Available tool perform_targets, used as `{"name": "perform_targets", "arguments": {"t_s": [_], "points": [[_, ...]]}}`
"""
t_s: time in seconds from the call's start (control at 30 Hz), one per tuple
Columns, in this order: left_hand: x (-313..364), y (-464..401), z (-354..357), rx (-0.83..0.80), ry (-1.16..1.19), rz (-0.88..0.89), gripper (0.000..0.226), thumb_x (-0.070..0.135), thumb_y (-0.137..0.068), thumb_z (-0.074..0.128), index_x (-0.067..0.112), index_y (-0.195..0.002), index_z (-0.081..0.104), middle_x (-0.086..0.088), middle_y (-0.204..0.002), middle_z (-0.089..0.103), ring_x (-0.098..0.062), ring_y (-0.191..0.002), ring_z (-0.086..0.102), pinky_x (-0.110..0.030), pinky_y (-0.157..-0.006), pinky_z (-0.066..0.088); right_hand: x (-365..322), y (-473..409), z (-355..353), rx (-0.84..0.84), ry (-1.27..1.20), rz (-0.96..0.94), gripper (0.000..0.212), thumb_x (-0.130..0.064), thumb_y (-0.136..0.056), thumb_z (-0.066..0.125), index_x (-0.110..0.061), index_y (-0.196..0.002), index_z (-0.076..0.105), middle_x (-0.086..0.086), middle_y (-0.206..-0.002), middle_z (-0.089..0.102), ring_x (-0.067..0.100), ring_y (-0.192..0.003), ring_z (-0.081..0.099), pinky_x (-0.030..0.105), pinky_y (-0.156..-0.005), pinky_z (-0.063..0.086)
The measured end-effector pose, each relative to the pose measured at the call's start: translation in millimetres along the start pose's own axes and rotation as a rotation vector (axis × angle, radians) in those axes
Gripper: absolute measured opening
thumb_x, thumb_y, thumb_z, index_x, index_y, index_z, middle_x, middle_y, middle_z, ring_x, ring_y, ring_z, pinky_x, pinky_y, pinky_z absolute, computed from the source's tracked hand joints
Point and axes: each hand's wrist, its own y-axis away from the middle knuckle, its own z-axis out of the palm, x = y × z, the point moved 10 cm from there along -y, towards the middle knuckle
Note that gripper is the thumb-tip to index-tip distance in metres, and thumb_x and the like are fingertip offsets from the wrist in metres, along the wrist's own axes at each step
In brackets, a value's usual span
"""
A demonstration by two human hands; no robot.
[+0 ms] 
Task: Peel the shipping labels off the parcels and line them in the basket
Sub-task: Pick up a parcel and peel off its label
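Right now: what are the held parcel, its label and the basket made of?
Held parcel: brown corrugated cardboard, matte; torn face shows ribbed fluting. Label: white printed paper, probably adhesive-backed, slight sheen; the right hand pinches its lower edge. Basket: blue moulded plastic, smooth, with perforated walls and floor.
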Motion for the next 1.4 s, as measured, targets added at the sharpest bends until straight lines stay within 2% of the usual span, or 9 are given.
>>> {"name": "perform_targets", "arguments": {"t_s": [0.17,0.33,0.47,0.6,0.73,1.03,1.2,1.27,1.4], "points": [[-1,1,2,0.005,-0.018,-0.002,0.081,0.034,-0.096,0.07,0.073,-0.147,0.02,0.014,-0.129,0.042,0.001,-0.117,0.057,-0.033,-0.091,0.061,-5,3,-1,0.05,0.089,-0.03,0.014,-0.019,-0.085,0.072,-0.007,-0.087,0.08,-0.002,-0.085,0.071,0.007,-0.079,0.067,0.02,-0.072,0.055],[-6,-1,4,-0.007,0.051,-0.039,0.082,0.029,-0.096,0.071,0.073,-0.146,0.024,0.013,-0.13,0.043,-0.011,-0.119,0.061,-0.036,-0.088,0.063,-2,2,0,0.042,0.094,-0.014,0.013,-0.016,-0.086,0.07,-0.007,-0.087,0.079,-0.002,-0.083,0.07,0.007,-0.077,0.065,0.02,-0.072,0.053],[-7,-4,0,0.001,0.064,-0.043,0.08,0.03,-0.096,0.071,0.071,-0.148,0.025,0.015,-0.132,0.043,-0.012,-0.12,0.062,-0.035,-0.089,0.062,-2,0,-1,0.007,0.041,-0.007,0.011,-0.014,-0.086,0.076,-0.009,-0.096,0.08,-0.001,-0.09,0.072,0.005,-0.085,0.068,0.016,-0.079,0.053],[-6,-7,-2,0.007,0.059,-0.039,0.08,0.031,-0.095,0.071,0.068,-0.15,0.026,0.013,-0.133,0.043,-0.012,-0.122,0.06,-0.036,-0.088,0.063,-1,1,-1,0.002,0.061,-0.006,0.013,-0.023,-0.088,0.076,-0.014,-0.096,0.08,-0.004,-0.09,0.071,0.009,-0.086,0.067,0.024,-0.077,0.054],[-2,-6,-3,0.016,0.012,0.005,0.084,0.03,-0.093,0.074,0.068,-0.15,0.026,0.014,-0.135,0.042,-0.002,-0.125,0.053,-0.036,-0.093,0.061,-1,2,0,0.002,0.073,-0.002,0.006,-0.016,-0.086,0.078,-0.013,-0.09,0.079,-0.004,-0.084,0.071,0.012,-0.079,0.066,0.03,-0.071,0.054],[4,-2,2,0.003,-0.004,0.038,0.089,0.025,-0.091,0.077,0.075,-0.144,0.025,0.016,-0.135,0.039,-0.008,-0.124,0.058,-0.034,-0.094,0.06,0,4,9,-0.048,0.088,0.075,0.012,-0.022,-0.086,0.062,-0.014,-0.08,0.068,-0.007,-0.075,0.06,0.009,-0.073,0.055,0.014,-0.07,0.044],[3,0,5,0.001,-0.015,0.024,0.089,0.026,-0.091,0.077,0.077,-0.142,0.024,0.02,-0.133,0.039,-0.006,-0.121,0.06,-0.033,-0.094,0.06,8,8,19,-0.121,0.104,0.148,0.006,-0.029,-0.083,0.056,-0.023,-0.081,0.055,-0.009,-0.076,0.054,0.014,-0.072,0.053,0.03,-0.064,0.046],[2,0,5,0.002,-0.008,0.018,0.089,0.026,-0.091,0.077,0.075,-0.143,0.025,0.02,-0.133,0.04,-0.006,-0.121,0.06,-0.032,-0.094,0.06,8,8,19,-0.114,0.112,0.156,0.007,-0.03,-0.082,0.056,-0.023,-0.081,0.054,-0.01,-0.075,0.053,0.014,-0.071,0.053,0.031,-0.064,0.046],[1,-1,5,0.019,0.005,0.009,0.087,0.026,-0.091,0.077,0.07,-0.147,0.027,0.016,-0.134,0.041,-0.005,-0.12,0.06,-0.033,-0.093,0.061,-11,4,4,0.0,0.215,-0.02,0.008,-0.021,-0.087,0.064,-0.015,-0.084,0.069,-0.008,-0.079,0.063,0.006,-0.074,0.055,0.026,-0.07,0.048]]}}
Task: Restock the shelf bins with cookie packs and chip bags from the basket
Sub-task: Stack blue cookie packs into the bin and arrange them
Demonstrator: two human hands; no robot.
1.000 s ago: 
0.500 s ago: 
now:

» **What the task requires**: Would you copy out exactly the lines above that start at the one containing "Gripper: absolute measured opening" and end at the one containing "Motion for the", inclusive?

» **Answer to this exercise**:
Gripper: absolute measured opening
thumb_x, thumb_y, thumb_z, index_x, index_y, index_z, middle_x, middle_y, middle_z, ring_x, ring_y, ring_z, pinky_x, pinky_y, pinky_z absolute, computed from the source's tracked hand joints
Point and axes: each hand's wrist, its own y-axis away from the middle knuckle, its own z-axis out of the palm, x = y × z, the point moved 10 cm from there along -y, towards the middle knuckle
Note that gripper is the thumb-tip to index-tip distance in metres, and thumb_x and the like are fingertip offsets from the wrist in metres, along the wrist's own axes at each step
In brackets, a value's usual span
"""
A demonstration by two human hands; no robot.
[+0 ms] 
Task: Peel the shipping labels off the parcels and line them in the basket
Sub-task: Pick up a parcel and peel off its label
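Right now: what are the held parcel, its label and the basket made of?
Held parcel: brown corrugated cardboard, matte; torn face shows ribbed fluting. Label: white printed paper, probably adhesive-backed, slight sheen; the right hand pinches its lower edge. Basket: blue moulded plastic, smooth, with perforated walls and floor.
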Motion for the next 1.4 s, as measured, targets added at the sharpest bends until straight lines stay within 2% of the usual span, or 9 are given.

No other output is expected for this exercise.